◆ Task prompt
Show, in full, each line of the data that contains "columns".

[Collected data entries]
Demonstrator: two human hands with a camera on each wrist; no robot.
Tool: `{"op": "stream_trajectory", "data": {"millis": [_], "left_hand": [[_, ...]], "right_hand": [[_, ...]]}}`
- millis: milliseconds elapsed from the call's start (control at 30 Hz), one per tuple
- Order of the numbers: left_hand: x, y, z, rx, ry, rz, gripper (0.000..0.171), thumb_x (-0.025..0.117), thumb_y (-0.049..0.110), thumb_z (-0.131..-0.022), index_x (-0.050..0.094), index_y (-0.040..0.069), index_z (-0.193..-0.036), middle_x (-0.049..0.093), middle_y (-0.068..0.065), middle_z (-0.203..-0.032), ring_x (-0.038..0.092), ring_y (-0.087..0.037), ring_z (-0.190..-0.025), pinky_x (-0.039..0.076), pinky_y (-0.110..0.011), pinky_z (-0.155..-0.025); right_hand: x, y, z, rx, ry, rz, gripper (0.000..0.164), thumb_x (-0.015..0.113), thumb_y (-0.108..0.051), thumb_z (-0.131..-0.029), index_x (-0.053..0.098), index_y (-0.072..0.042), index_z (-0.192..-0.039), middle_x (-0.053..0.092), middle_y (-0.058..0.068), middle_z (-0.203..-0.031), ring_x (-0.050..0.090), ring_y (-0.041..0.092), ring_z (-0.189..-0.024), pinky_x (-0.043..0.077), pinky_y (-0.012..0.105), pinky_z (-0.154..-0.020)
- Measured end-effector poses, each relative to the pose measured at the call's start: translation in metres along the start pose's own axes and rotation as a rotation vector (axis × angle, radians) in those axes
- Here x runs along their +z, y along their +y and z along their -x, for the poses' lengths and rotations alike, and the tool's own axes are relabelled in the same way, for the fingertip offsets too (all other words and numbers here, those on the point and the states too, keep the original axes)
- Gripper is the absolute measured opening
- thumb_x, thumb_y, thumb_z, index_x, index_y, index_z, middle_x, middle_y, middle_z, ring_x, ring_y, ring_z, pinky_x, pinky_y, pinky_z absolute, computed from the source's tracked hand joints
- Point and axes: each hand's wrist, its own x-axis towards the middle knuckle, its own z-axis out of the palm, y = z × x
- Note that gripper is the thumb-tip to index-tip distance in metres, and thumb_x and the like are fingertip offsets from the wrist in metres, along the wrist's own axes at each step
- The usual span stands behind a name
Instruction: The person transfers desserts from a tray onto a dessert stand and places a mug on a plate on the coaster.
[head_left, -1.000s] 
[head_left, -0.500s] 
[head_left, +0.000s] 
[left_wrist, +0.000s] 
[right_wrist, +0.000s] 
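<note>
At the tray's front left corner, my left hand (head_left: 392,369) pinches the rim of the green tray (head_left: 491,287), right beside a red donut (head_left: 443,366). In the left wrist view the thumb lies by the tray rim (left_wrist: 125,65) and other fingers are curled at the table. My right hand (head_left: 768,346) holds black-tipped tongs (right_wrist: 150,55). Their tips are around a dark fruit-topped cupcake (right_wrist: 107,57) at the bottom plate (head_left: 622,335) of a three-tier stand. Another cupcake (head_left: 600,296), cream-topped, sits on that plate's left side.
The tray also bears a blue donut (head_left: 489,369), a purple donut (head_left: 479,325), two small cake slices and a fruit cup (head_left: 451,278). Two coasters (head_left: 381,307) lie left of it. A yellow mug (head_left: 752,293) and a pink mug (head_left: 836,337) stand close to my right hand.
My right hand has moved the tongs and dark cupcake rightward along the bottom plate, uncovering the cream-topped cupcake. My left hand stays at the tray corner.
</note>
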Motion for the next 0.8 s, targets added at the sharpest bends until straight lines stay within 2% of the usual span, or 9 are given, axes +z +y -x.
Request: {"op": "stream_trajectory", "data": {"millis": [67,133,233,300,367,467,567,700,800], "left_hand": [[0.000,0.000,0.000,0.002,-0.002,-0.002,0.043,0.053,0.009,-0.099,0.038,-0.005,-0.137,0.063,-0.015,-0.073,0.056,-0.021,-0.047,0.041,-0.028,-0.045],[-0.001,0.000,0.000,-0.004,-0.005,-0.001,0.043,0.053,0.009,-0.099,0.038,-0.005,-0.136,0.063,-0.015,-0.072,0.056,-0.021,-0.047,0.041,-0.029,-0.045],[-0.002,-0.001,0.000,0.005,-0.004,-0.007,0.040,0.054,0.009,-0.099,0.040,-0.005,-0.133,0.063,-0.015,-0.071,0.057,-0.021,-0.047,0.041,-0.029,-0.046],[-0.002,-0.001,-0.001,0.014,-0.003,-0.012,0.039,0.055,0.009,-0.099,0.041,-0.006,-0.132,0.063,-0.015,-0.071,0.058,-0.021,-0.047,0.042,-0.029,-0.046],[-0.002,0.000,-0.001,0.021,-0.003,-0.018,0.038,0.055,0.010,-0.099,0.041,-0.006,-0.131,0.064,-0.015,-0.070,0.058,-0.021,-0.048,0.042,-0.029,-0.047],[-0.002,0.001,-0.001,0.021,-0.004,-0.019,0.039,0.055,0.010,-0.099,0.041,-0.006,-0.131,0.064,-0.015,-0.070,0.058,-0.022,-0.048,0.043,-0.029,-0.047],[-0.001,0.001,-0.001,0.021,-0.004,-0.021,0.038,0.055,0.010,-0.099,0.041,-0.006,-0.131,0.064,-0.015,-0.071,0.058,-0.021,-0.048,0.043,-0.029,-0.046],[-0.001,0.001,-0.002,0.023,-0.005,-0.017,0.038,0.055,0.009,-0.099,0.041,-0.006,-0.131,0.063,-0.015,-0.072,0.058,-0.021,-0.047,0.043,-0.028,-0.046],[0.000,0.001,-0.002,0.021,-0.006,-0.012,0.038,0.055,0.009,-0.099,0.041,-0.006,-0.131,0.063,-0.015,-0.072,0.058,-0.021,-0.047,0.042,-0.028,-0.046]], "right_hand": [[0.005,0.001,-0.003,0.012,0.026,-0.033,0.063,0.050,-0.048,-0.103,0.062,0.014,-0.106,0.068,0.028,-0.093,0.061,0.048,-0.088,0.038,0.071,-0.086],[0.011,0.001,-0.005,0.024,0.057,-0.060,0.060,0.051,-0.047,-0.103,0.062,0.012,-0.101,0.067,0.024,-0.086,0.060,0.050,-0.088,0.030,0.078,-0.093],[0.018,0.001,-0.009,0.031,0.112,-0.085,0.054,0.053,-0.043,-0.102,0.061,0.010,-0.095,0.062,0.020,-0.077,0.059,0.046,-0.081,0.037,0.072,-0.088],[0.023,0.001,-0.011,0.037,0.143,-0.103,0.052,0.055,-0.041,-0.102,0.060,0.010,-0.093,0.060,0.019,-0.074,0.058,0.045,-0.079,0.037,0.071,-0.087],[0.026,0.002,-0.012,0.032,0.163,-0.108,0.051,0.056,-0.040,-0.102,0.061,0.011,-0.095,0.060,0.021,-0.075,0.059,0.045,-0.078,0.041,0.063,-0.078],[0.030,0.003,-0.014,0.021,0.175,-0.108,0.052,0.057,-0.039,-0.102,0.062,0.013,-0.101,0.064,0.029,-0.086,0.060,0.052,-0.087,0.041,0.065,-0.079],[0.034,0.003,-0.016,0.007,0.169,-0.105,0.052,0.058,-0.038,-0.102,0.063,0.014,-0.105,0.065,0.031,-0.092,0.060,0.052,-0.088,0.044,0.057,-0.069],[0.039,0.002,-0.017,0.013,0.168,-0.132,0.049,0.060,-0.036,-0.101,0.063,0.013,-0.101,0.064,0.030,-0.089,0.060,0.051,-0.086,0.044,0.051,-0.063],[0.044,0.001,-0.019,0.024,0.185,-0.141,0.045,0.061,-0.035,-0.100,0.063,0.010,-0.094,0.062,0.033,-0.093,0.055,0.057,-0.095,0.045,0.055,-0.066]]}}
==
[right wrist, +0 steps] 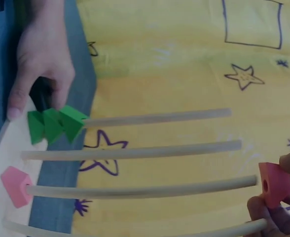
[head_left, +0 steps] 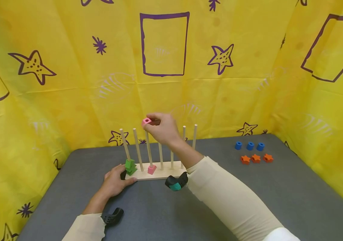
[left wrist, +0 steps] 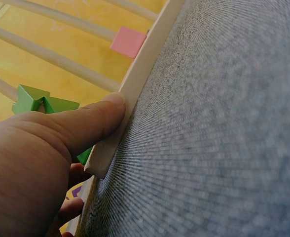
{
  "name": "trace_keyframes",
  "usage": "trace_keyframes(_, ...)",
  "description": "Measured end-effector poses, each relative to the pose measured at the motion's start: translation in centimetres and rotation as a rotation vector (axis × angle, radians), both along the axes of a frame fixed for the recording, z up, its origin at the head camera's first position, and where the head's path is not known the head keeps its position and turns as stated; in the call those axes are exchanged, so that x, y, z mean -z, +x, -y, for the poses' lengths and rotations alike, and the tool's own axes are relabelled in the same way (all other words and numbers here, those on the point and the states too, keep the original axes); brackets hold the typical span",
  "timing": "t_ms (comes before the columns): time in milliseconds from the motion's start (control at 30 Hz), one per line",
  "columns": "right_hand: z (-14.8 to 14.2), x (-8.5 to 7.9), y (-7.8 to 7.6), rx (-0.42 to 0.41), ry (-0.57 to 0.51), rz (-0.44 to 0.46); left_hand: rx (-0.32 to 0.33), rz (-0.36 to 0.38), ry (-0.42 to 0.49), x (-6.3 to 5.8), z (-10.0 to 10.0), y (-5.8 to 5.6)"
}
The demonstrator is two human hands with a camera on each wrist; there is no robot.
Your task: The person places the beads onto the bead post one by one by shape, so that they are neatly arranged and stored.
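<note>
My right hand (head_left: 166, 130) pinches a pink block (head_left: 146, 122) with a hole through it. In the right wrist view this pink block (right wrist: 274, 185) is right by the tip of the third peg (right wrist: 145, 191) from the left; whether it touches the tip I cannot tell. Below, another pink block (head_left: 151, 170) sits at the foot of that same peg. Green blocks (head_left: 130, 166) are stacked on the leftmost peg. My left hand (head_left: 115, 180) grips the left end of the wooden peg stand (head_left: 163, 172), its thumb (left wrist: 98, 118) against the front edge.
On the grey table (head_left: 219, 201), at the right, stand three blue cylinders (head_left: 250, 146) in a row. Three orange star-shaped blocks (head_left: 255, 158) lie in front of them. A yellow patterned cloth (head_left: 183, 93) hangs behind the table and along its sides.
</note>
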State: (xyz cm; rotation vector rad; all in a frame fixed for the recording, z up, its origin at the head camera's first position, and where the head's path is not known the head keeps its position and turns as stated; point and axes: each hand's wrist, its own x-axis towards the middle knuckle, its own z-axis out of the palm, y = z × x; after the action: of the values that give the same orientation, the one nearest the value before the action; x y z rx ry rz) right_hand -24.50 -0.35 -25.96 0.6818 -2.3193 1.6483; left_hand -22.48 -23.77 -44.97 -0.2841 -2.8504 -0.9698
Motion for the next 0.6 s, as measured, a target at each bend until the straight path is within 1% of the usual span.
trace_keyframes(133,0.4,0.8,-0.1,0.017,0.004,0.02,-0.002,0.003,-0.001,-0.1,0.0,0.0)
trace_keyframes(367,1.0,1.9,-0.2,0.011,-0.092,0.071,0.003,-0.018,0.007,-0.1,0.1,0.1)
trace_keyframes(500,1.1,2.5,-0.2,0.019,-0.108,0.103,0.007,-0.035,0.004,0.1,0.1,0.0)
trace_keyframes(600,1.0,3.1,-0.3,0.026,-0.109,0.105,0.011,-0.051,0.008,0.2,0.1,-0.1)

◆ Task response
  "timing": "t_ms (comes before the columns): time in milliseconds from the motion's start (control at 30 Hz), one per line",
  "columns": "right_hand: z (-14.8 to 14.2), x (-8.5 to 7.9), y (-7.8 to 7.6), rx (-0.42 to 0.41), ry (-0.57 to 0.51), rz (-0.44 to 0.46); left_hand: rx (-0.32 to 0.33), rz (-0.36 to 0.38), ry (-0.42 to 0.49), x (-6.3 to 5.8), z (-10.0 to 10.0), y (-5.8 to 5.6)"

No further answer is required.